* _What the task requires_: Leaving out all pictures, reproduce the entries below exactly, from the first line through the line that contains "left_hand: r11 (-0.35".

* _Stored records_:
■ ■ ■ ■ ■ ■ ■

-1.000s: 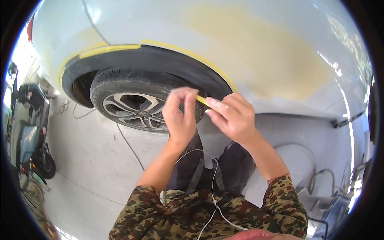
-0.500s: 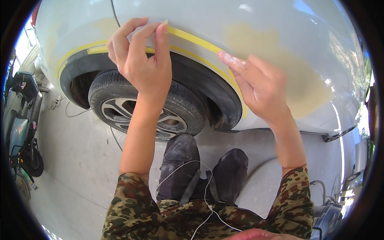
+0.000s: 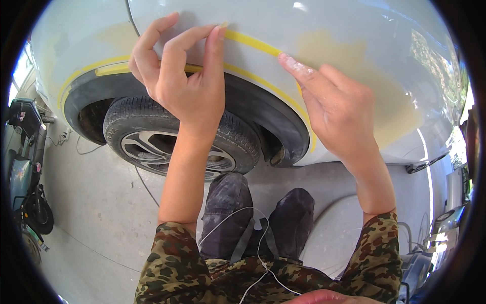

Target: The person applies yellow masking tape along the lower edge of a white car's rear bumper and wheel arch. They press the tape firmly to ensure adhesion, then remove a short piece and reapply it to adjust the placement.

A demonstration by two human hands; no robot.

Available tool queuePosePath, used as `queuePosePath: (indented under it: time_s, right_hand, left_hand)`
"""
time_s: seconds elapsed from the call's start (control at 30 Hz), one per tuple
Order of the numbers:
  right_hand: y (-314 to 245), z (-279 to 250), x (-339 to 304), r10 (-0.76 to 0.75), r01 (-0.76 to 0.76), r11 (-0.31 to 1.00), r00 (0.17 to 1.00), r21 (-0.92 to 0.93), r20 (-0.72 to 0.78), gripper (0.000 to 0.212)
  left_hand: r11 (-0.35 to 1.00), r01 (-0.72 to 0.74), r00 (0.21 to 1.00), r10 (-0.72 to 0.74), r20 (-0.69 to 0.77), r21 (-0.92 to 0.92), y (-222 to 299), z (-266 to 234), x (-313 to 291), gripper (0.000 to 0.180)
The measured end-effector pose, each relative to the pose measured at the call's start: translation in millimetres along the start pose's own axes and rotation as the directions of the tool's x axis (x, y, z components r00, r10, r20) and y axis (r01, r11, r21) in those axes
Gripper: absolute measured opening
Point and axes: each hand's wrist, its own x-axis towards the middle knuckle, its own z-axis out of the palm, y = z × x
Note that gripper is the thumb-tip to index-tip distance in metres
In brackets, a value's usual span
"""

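Note:
A strip of yellow masking tape runs from the pinched thumb and forefinger of my left hand to the fingertip of my right hand. My right forefinger is stretched out and presses the tape against the pale car body; the other fingers are curled, and white dust coats the forefinger. Another yellow tape line follows the black wheel arch trim below. Behind my left hand, part of the arch tape is hidden.
Under the arch sits a car wheel. Beige filler covers a patch of the panel on the right. A parked scooter stands at far left on the concrete floor. A white cord hangs over my lap.
My left hand has moved right along the car, still pinching the tape. My right hand has shifted slightly right and up in view. The whole view has turned a little.

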Motion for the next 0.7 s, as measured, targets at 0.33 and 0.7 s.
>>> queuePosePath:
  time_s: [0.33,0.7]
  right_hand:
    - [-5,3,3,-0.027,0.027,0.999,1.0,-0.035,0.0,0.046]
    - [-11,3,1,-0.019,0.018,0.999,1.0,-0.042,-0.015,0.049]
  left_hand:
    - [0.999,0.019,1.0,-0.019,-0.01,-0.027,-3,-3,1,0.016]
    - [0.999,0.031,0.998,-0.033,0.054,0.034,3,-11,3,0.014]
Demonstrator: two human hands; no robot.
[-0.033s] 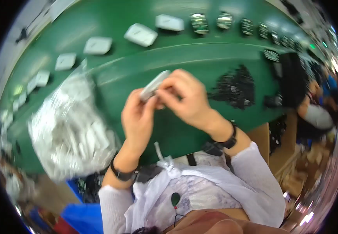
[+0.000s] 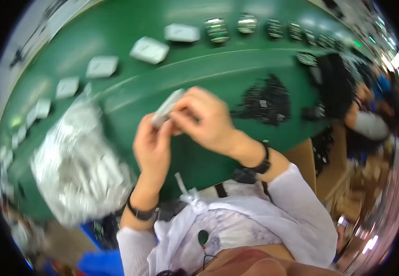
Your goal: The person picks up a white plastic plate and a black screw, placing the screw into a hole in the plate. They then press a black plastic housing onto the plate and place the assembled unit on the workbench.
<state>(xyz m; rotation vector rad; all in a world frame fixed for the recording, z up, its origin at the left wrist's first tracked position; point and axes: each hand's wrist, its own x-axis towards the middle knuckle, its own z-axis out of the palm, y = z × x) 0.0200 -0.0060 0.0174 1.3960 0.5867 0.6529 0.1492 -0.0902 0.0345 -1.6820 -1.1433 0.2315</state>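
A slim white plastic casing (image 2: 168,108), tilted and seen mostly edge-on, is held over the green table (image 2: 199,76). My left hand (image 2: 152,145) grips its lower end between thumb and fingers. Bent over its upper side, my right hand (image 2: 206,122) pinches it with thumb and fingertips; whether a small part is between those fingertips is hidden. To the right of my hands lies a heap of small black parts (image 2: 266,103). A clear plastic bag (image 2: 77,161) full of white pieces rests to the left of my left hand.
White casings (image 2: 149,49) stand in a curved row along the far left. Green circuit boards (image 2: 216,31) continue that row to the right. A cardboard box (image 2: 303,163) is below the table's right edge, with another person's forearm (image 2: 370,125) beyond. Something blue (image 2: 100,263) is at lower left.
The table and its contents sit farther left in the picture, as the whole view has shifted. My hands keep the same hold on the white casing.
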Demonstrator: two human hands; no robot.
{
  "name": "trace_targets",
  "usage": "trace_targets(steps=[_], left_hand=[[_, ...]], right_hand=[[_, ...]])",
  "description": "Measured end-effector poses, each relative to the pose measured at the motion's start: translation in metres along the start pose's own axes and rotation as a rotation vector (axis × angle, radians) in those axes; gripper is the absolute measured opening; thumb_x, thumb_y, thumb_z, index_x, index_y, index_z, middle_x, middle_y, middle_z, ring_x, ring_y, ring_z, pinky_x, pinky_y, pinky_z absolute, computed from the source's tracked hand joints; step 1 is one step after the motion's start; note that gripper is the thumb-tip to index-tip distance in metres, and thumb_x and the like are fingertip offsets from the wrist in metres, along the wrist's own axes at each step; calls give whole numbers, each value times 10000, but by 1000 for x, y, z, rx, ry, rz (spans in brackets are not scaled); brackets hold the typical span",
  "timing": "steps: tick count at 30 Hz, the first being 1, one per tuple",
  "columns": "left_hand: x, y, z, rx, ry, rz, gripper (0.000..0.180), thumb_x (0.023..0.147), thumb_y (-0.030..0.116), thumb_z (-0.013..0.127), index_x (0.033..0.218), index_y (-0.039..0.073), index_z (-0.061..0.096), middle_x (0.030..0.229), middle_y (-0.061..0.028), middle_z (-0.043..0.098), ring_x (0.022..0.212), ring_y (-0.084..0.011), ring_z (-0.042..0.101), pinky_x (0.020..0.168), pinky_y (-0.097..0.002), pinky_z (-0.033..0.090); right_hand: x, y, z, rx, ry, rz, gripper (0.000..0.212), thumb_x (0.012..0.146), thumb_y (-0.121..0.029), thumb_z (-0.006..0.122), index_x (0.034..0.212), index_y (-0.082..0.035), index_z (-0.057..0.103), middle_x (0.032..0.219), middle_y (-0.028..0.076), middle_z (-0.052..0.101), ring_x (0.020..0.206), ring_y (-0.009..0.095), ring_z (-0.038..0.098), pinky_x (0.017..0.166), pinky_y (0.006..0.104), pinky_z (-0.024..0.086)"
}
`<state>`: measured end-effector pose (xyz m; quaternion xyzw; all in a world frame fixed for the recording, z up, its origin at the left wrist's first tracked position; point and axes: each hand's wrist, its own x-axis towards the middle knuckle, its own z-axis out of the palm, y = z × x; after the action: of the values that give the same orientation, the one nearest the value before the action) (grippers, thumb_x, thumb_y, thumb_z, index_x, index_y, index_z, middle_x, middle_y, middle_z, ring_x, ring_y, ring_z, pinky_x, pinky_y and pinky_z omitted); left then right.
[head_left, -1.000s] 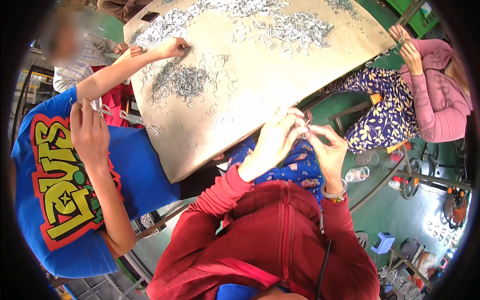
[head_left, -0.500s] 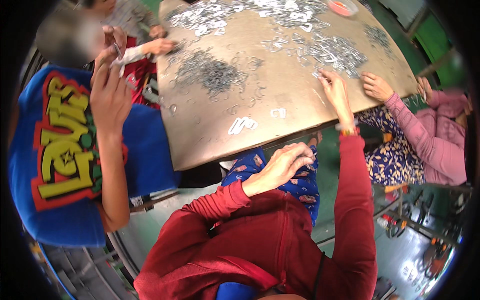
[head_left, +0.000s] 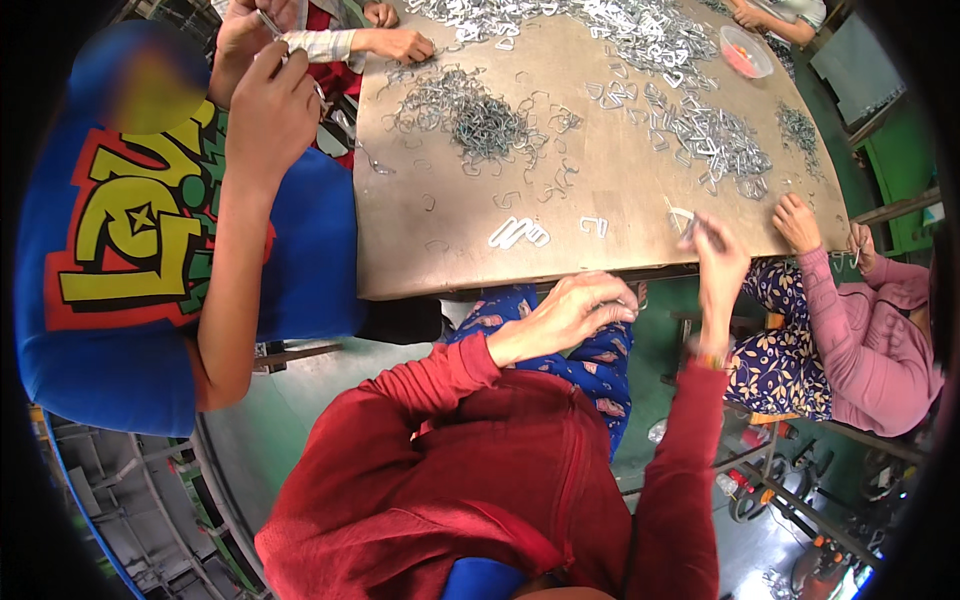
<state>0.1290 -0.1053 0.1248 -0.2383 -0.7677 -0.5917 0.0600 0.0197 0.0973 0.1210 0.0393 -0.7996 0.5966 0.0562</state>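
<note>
My right hand (head_left: 716,258) is above the near right edge of the table, its fingers pinched on a small pale metal buckle (head_left: 681,214); motion blurs both. My left hand (head_left: 575,312) is over my lap, just in front of the table edge. Its fingers are bent against the thumb, and whatever they may hold is hidden. On the metal-topped table (head_left: 620,185), several white flat buckles (head_left: 518,233) lie together near the edge, with another buckle (head_left: 594,226) beside them. Beyond my right hand is a loose heap of silvery buckles (head_left: 718,145).
A heap of thin wire rings (head_left: 485,125) lies at left. More metal pieces (head_left: 650,40) cover the far side, beside a clear tub (head_left: 745,52) with reddish contents. A person in blue (head_left: 150,230) is close on my left; another in pink (head_left: 870,330) sits at right.
My right hand has drawn back from the buckle heap toward me, with a buckle at its fingertips. My left hand stays over my lap. The view has shifted, showing more of the far table.
</note>
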Motion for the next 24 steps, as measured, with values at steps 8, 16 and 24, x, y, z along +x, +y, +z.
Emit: trace_targets(steps=[8, 16, 24], left_hand=[[24, 5, 4, 1, 16, -9, 122, 798, 135, 644, 847, 32, 600, 825, -88, 630, 812, -262, 608, 742, -356, 457], [11, -3, 5, 31, 14, -93, 261, 761, 176, 685, 965, 46, 586, 955, -104, 619, 906, -273, 591, 818, -359, 442], [95, -82, -90, 420, 373, -214, 254, 813, 170, 581, 1019, 27, 619, 915, -142, 646, 806, -254, 630, 688, -344, 490]], right_hand=[[-99, -52, 12, 288, 146, -19, 207, 753, 100, 650, 954, 71, 612, 918, 111, 621, 799, 133, 610, 720, 225, 503], [-104, -50, 30, 378, 253, -105, 188, 727, 139, 630, 886, 39, 627, 842, 90, 589, 777, 126, 546, 720, 226, 436], [-109, -45, 13, 441, 247, -55, 190, 725, 142, 622, 875, 26, 629, 844, 67, 559, 778, 119, 525, 727, 222, 420]])
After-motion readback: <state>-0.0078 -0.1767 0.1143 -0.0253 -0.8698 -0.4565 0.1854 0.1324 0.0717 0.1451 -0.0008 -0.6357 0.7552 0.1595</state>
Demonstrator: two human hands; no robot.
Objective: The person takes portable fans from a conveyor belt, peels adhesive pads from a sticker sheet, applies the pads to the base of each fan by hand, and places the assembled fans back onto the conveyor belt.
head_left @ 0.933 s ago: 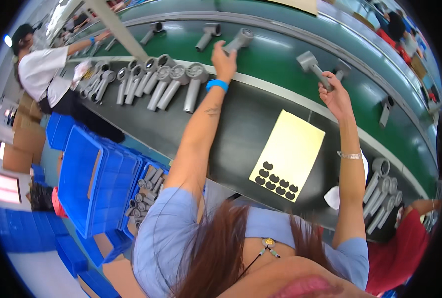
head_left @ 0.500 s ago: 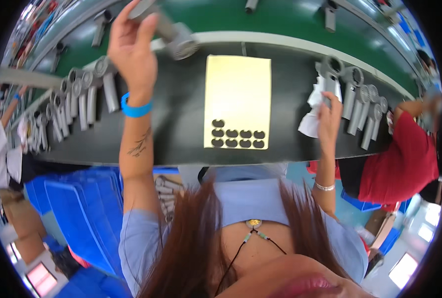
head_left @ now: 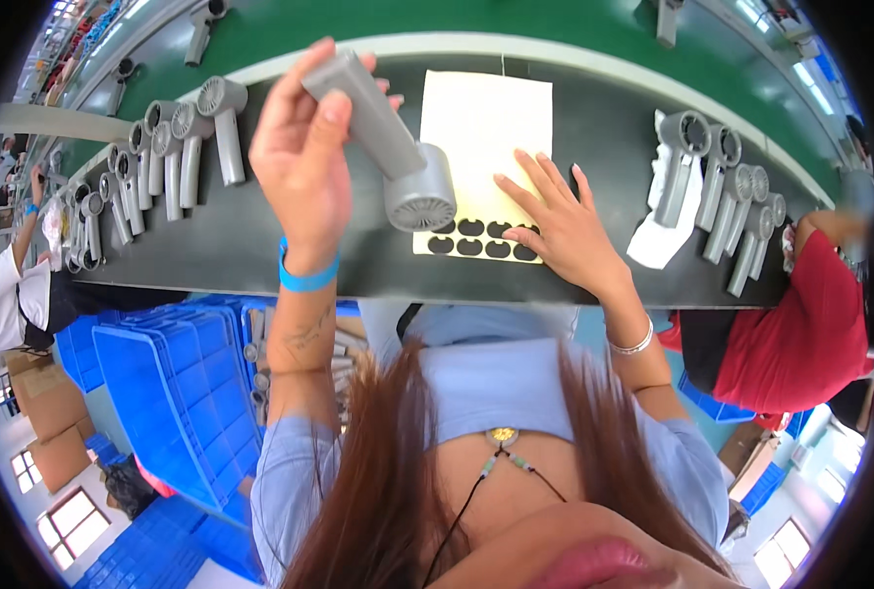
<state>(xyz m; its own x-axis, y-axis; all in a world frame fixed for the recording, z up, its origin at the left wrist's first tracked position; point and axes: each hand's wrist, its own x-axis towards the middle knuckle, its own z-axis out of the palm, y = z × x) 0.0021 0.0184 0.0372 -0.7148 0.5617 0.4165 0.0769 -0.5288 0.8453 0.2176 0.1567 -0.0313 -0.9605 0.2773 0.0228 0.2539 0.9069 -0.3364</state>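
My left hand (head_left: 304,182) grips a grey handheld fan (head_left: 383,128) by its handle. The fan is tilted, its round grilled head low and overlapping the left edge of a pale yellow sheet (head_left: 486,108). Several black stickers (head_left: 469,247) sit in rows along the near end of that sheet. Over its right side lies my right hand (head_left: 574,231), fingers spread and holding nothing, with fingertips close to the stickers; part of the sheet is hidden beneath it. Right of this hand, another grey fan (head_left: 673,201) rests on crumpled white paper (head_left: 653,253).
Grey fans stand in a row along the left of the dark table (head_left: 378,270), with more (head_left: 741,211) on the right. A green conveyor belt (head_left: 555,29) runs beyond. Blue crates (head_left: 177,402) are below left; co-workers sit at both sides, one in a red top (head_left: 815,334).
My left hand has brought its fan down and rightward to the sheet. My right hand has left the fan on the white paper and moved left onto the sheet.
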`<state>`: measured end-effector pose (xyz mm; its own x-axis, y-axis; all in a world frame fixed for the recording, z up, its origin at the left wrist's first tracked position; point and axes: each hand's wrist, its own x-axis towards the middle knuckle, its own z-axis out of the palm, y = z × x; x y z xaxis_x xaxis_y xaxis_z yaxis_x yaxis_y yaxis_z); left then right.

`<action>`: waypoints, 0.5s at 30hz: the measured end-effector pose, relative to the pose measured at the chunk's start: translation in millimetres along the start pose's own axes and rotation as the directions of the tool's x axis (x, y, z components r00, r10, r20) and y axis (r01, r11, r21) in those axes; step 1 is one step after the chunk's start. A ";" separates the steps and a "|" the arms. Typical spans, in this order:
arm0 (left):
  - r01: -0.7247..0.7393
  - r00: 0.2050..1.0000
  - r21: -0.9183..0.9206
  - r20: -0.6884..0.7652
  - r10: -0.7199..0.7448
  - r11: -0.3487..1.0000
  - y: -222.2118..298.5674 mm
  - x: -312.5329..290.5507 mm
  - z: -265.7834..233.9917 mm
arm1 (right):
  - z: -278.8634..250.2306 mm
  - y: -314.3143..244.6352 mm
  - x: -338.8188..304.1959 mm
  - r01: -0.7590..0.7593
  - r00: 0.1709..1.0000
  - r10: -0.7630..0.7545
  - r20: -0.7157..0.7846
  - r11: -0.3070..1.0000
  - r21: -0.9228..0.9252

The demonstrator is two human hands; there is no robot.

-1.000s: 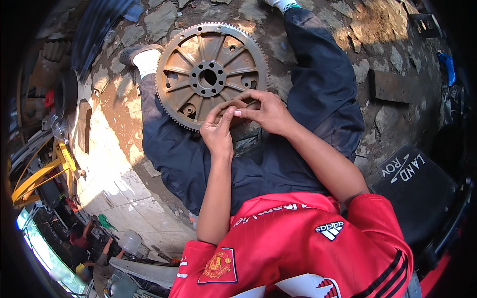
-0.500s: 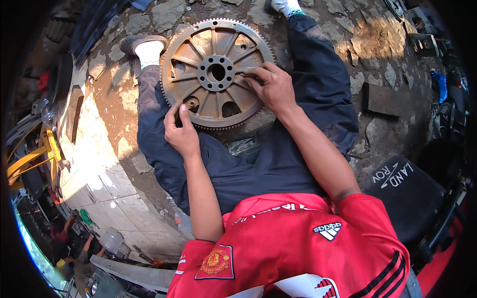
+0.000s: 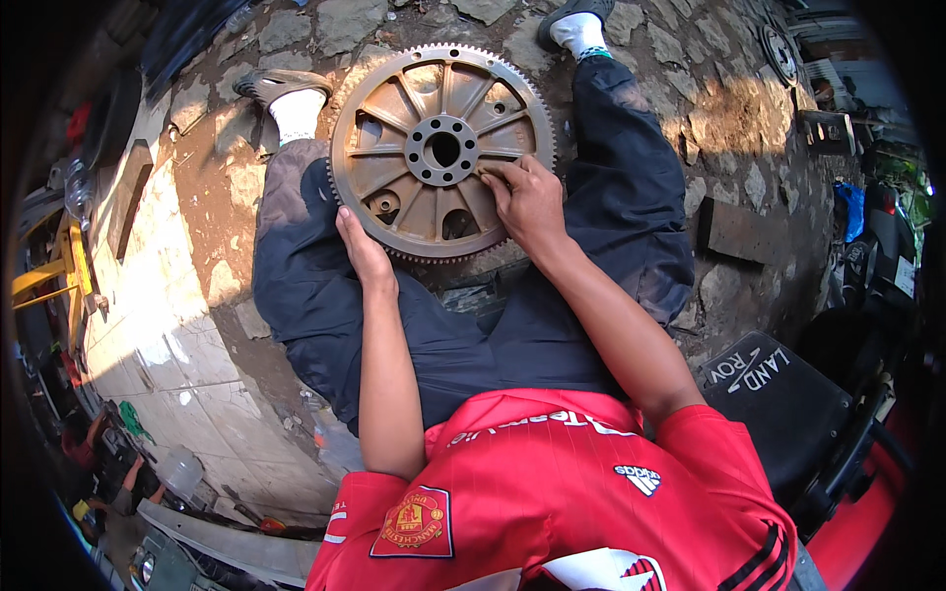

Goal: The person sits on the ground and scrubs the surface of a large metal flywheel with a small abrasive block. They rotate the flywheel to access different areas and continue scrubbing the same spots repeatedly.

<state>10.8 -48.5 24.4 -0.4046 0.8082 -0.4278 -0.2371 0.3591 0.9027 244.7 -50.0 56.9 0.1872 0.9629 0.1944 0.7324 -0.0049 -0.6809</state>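
A large metal flywheel [image 3: 389, 222] with a toothed rim stands between my legs, its spoked brown face toward me. It has a ring of bolt holes around a central bore. My left hand [image 3: 364, 251] rests against the lower left of the rim, fingers stretched out along the edge. My right hand [image 3: 530, 202] lies over the right side of the wheel. Its thumb and index finger are pinched together at a spoke beside the hub; anything between them is too small to name.
Stone paving [image 3: 355, 25] surrounds my feet, with pale tiles [image 3: 187, 345] on the left. A dark rectangular block [image 3: 737, 231] lies to the right, near a black padded seat [image 3: 774, 404]. A yellow metal frame [image 3: 74, 266] stands far left. Other people are at the lower left.
My left hand has slid from the wheel's face to its outer rim, and its fingers have straightened. The right hand stays pinched by the hub. The view has shifted slightly.
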 end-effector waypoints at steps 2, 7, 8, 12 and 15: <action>0.039 0.999 -0.155 0.027 -0.035 0.987 -4.8 0.6 3.5 | 4.1 -8.1 2.8 0.002 0.999 -0.002 -0.046 1.000 0.005; 0.071 0.995 -0.232 0.090 -0.052 0.970 -7.5 3.5 -0.5 | -5.9 -4.4 5.6 -0.037 0.998 0.041 0.046 0.997 -0.074; 0.062 0.996 -0.214 0.079 -0.046 0.975 -6.2 -2.3 4.6 | -2.5 -7.9 6.4 -0.025 0.999 0.027 0.026 0.997 -0.079; 0.066 0.997 -0.222 0.056 -0.055 0.973 -6.3 1.3 2.8 | -3.3 -13.4 7.8 -0.012 0.998 0.019 0.064 0.995 -0.101; 0.062 0.998 -0.236 0.048 -0.052 0.970 -9.1 0.9 2.8 | -13.4 -6.2 6.8 -0.026 0.987 0.049 0.153 0.989 -0.145</action>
<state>15.0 -49.6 16.0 -0.3491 0.8097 -0.4717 -0.4633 0.2884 0.8380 250.2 -47.0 71.9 0.1202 0.9914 0.0508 0.8142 -0.0692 -0.5764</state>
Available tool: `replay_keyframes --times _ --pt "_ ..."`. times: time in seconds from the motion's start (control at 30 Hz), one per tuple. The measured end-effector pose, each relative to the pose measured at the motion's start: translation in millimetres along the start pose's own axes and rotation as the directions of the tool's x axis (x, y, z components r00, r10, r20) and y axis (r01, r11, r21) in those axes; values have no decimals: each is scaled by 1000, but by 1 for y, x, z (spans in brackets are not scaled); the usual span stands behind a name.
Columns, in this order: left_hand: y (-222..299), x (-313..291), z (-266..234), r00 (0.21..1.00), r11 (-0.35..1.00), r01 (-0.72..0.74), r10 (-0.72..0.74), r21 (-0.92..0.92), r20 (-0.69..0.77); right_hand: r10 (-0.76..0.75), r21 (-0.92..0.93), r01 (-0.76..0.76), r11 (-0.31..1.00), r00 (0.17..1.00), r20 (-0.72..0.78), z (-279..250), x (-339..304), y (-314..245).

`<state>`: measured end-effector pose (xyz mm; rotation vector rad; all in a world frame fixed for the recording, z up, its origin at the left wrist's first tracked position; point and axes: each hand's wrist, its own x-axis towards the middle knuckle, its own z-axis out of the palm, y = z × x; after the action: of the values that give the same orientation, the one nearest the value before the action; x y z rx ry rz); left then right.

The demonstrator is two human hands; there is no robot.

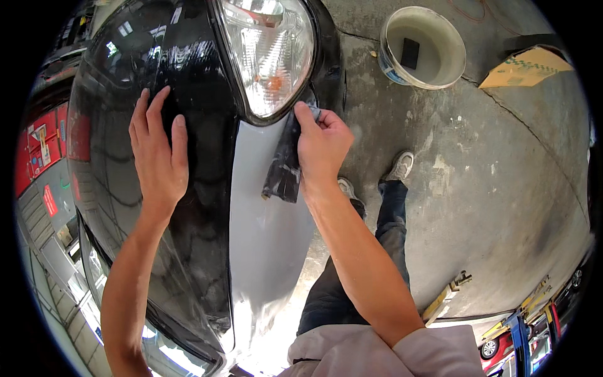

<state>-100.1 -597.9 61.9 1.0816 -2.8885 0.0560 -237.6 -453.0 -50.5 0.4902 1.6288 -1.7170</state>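
Note:
My left hand (158, 147) lies on the glossy black hood (198, 188) of a car, its fingers stretched out and holding nothing. Beside the headlight, my right hand (322, 141) pinches a dark, wet-looking sheet of sandpaper (284, 164). The sheet hangs down over the grey front fender (267, 220), with pale smears on its face. Right above the fender sits the clear headlight (270, 60), which has an orange spot inside. My right fingertips are close to its lower corner.
A white bucket (455, 53) of cloudy water stands on the concrete floor (477, 188), with a dark block (409, 54) in it. Right of it lies a piece of cardboard (524, 68). A yellowish metal stand (446, 296) is at the lower right. Red cabinets (45, 147) line the far left.

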Motion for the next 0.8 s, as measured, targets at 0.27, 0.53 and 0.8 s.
replay_keyframes --times 0.27,0.53,0.8 --pt "-2 -3 1 1000 1000 7 -7 8 11 -8 -2 8 1000 985 170 -14 -7 -1" --pt "-2 -1 3 1000 1000 2 -2 16 7 -30 -36 36 999 991 133 -12 -2 -4" --pt "-1 -5 1 999 999 32 -33 29 31 -14 12 13 1000 992 126 -12 1 -2"
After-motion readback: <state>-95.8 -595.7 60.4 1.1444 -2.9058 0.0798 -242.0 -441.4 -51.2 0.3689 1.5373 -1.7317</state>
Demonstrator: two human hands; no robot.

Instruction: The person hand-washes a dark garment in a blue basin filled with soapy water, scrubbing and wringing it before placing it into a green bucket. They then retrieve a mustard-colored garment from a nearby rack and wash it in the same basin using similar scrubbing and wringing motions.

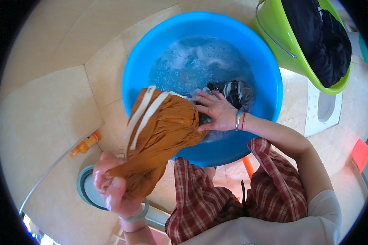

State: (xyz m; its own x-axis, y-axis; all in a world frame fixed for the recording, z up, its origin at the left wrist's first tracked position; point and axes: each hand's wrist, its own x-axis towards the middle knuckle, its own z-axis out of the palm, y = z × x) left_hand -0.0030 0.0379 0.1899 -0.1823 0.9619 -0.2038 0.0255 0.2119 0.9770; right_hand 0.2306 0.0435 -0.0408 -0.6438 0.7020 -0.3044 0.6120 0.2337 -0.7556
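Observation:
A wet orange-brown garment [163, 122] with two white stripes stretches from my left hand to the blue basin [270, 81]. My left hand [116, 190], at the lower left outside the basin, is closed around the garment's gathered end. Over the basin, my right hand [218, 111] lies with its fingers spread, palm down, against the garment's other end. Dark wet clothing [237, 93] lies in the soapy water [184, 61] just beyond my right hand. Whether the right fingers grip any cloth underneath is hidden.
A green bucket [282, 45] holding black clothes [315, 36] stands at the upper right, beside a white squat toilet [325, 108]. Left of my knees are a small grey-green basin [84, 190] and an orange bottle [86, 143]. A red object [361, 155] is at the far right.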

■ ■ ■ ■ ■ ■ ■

* _The completed task_:
-1.000s: 
-0.500s: 
+0.000s: 

Target: The person applies yellow masking tape along the lower edge of a white car's rear bumper and wheel arch. They press the tape firmly to ensure adhesion, then remove a short piece and reapply it to adjust the placement.

A demonstration by two human hands; no robot.

Available tool queuePosePath, used as `queuePosePath: (indented under it: time_s, right_hand, left_hand)`
"""
time_s: seconds elapsed from the call's start (control at 30 Hz), one per tuple
Order of the numbers:
  right_hand: y (-314 to 245), z (-279 to 250), x (-339 to 304), r10 (-0.76 to 0.75), r01 (-0.76 to 0.76), r11 (-0.31 to 1.00), r00 (0.17 to 1.00), r21 (-0.92 to 0.93), r20 (-0.72 to 0.78), gripper (0.000 to 0.212)
  left_hand: r11 (-0.35 to 1.00), r01 (-0.72 to 0.74), r00 (0.21 to 1.00), r10 (-0.72 to 0.74), r20 (-0.69 to 0.77), r21 (-0.92 to 0.92), y (-222 to 299), z (-266 to 234), x (-313 to 291), gripper (0.000 to 0.180)

This exercise requires no additional answer.